Dans ce style qualifié de " gothique ", depuis bientôt une année, je me retrouve, du moins j'essaye. La façon de pensée de ce monde est recherchée, analysante et j'aime poussée plus loin la réflexion pour trouver des réponses plus approfondit. Je me remets beaucoup en question pour me " plaire " intérieurement car extérieurement, si je pouvais, je casserais l'image de mon miroir.

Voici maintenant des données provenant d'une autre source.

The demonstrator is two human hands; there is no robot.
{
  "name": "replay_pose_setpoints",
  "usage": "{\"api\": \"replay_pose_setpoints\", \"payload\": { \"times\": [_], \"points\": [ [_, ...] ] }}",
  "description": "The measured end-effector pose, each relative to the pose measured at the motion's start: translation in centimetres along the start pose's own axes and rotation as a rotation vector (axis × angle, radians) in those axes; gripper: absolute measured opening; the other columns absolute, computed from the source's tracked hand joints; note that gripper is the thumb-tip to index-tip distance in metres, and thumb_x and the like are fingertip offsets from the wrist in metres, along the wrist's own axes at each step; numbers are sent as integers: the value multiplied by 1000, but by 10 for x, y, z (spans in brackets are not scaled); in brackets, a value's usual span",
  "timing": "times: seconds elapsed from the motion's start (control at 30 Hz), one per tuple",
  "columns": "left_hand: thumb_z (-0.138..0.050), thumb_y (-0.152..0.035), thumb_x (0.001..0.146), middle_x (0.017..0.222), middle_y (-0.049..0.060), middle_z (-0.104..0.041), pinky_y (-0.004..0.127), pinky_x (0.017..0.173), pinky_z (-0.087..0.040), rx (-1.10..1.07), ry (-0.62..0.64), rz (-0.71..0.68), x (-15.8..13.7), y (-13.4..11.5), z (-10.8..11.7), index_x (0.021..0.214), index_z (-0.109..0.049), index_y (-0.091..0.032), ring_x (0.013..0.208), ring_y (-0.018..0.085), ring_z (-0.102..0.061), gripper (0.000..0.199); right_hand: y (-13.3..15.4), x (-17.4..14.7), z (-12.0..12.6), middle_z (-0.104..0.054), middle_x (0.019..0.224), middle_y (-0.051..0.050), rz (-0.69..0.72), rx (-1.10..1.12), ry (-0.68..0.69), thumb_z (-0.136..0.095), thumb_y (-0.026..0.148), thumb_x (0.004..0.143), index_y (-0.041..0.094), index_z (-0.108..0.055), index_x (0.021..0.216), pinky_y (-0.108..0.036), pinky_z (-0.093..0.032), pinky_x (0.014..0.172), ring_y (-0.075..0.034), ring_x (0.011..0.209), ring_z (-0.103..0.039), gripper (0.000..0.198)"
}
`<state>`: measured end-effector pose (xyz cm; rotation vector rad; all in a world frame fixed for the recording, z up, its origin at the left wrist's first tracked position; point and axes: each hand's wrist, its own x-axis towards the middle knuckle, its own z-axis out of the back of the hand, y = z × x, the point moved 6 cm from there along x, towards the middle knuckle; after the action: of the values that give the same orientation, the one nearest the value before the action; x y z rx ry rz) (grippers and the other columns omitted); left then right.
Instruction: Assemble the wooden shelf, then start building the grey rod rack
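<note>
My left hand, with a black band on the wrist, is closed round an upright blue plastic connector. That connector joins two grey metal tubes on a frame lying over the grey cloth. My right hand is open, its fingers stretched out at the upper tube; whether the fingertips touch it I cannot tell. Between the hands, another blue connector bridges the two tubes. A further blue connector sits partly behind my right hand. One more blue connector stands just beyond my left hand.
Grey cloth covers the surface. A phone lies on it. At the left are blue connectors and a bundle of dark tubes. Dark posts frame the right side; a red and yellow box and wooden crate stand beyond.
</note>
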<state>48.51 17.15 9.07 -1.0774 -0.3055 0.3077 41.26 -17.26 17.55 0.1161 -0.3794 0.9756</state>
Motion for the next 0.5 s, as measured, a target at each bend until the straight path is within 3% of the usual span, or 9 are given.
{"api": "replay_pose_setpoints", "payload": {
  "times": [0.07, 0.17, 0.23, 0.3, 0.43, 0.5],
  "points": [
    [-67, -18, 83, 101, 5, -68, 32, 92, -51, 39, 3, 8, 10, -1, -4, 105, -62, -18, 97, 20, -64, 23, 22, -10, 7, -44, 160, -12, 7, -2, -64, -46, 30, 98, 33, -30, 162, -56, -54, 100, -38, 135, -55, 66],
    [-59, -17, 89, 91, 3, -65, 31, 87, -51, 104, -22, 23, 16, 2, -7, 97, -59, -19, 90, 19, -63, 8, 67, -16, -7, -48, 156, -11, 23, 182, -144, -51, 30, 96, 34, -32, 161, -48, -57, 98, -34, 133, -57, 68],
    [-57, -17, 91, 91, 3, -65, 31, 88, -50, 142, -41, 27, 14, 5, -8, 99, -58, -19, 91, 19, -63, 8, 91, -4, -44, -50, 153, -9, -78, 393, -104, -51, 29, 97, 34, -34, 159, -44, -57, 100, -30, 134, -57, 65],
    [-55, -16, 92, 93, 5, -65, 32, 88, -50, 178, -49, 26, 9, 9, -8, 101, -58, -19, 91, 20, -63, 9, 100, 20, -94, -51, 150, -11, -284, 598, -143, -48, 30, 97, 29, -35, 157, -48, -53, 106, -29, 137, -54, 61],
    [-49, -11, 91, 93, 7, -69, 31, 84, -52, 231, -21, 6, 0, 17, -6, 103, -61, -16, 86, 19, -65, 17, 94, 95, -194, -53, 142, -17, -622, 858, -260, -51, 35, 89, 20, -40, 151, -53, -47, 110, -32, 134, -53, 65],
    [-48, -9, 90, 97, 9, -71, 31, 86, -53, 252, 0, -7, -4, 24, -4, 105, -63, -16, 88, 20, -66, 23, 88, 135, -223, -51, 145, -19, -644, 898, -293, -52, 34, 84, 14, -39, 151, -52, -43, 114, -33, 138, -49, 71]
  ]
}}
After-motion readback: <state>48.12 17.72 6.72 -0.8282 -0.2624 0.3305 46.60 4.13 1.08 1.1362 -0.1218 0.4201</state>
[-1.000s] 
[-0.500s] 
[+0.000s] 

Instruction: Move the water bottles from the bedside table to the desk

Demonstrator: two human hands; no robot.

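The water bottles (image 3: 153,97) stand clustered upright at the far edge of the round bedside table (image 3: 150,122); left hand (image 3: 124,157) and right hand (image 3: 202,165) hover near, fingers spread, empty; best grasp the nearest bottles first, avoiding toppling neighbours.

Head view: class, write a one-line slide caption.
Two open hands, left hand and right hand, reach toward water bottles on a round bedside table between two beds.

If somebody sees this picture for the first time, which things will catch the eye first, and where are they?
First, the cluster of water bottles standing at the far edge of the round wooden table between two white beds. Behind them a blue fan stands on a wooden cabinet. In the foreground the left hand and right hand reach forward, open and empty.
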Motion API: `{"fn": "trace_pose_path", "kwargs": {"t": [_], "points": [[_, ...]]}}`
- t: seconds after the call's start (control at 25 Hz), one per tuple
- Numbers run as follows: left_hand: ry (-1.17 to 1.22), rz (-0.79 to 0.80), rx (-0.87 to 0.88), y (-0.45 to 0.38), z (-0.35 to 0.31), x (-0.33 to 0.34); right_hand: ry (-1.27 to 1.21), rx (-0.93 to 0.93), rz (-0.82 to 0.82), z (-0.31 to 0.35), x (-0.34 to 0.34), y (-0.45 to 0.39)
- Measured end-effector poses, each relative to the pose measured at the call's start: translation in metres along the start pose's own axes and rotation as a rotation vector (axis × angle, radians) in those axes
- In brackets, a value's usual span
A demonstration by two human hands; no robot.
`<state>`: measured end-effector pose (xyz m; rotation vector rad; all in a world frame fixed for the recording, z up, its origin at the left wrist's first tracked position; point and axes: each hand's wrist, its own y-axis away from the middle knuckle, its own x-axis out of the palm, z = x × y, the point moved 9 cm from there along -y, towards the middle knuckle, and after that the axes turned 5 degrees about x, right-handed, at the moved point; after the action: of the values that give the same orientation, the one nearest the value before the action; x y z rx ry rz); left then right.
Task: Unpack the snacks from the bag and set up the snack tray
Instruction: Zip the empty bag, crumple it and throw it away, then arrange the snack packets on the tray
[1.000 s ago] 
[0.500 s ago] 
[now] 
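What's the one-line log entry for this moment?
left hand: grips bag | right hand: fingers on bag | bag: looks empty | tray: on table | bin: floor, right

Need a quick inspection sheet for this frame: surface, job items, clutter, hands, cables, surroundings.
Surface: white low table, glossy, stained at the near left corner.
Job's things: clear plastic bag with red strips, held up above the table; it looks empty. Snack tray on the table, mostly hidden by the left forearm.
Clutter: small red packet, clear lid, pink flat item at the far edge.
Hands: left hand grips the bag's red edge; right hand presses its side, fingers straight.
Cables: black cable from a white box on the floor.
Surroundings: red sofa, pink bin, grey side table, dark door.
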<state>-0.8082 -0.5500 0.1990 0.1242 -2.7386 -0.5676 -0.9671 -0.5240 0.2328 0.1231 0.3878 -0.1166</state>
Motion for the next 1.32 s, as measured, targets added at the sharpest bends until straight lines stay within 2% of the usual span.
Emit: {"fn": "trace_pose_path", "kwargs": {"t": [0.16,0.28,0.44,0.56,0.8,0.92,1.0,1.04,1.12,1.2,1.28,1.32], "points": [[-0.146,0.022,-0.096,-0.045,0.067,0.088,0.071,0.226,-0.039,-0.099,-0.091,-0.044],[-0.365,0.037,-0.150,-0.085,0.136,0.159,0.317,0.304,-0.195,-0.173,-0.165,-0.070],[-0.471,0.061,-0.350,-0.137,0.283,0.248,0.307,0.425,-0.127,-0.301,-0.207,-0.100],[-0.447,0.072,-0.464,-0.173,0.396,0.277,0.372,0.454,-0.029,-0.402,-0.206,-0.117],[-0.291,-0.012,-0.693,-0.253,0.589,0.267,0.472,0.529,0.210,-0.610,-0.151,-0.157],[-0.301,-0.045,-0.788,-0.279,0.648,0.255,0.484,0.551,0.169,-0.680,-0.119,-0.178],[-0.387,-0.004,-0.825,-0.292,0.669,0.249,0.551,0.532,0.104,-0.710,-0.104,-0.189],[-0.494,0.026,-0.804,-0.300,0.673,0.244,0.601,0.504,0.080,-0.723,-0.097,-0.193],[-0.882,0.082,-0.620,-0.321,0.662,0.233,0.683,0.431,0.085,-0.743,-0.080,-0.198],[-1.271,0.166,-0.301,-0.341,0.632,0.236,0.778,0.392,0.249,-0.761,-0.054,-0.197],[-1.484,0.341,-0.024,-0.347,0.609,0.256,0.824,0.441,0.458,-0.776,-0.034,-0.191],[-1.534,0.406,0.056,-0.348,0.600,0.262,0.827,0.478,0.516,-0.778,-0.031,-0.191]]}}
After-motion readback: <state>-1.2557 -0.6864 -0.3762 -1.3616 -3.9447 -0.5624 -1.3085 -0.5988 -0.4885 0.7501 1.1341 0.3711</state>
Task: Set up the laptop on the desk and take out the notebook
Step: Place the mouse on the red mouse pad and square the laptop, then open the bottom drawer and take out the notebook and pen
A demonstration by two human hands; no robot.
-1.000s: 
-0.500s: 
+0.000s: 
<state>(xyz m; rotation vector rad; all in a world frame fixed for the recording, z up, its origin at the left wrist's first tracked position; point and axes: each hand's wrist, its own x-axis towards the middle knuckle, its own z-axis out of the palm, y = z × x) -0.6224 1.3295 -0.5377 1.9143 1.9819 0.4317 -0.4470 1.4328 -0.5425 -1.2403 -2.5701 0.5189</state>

Pour moi ce monde, c'est attirant et effrayant à la fois. Parfois, on croit que l'imaginaire devient réel alors que c'est toujours hors d'atteinte. Je suis souvent persécutée par tout ce qui touche au monde irréel et aux mythes. J'ai une soif de culture, d'art, et de musique qui m'étonne moi-même, c'est pour cela que je veux faire mes études dans ces orientations. J'aimerais me diriger dans la musique, car je joue du piano depuis deux ans et de la guitare depuis un an.
J'ai des rêves, comme tout le monde, et le premier c'est de pouvoir vivre de ma musique. Vivre au rythme de la musique que j'idolâtre tant. J'aime cette berceuse que j'ai dans la tête et qui m'emporte à des milliers de terre, loin d'ici. J'avoue, que je ne pourrais pas vivre sans musique, sans ces notes fabuleuse qui résonne dans ma tête. C'est un peu comme une drogue, à présent, pour moi. La musique me fait oublier mes peines, mes larmes et mon environnement.
Aussi, il y a eu beaucoup d'actes d'amour m'ayant touchée. J'ai souvent cru trouver le bonheur, alors qu'enfaite ce n'était qu'illusion. Je me suis fait souvent prendre et rejeter ensuite. Je ne crois plus en ce sentiment qui pourtant est le plus beau à l'échelle de la planète. Mais pour aimer, il faut toujours souffrir et ça c'est tumultueux. Je peux plus aimer aussi fort que j'ai aimé une personne car à la fin l'amour que j'avais pour cette personne c'est transformer en peine, en larme et en rage. Je me suis détruite le c½ur moi-même en me promettant de ne jamais le rouvrir à personne.
Et pourtant en ce moment, je suis en manque d'amour, en manque de ce besoin, qui pourtant me fait souffrir. Ressentir la chaleur masculine me ferait énormément de bien malgré que je ne veuille éprouver aucun plaisir dans ce sentiment, plus rien du tout.
Pour finir, je citerais souvent des citations ainsi que des proverbes pour mieux expliquer mon argumentation. Ainsi j'accepte chaque opinion différente de la mienne.